* Given data:
[Start of Attachment]

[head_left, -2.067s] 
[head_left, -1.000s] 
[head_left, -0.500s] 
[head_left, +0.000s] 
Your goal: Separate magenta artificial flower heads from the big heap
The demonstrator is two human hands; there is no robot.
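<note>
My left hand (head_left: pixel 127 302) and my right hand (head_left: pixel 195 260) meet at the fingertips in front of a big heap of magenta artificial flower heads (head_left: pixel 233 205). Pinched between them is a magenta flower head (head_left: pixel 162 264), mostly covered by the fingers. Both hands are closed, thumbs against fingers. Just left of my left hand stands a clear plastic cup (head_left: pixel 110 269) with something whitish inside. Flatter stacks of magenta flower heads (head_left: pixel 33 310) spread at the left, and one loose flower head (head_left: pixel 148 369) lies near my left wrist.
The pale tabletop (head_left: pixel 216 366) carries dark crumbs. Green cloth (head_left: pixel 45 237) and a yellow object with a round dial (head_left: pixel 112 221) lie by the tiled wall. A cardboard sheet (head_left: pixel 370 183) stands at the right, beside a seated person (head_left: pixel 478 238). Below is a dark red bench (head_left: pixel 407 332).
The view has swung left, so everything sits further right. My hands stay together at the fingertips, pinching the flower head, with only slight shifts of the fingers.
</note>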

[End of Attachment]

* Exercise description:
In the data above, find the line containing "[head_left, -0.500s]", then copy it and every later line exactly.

* Exercise response:
[head_left, -0.500s] 
[head_left, +0.000s] 
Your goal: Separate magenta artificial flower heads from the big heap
The demonstrator is two human hands; there is no robot.
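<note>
My left hand (head_left: pixel 127 302) and my right hand (head_left: pixel 195 260) meet at the fingertips in front of a big heap of magenta artificial flower heads (head_left: pixel 233 205). Pinched between them is a magenta flower head (head_left: pixel 162 264), mostly covered by the fingers. Both hands are closed, thumbs against fingers. Just left of my left hand stands a clear plastic cup (head_left: pixel 110 269) with something whitish inside. Flatter stacks of magenta flower heads (head_left: pixel 33 310) spread at the left, and one loose flower head (head_left: pixel 148 369) lies near my left wrist.
The pale tabletop (head_left: pixel 216 366) carries dark crumbs. Green cloth (head_left: pixel 45 237) and a yellow object with a round dial (head_left: pixel 112 221) lie by the tiled wall. A cardboard sheet (head_left: pixel 370 183) stands at the right, beside a seated person (head_left: pixel 478 238). Below is a dark red bench (head_left: pixel 407 332).
The view has swung left, so everything sits further right. My hands stay together at the fingertips, pinching the flower head, with only slight shifts of the fingers.
</note>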

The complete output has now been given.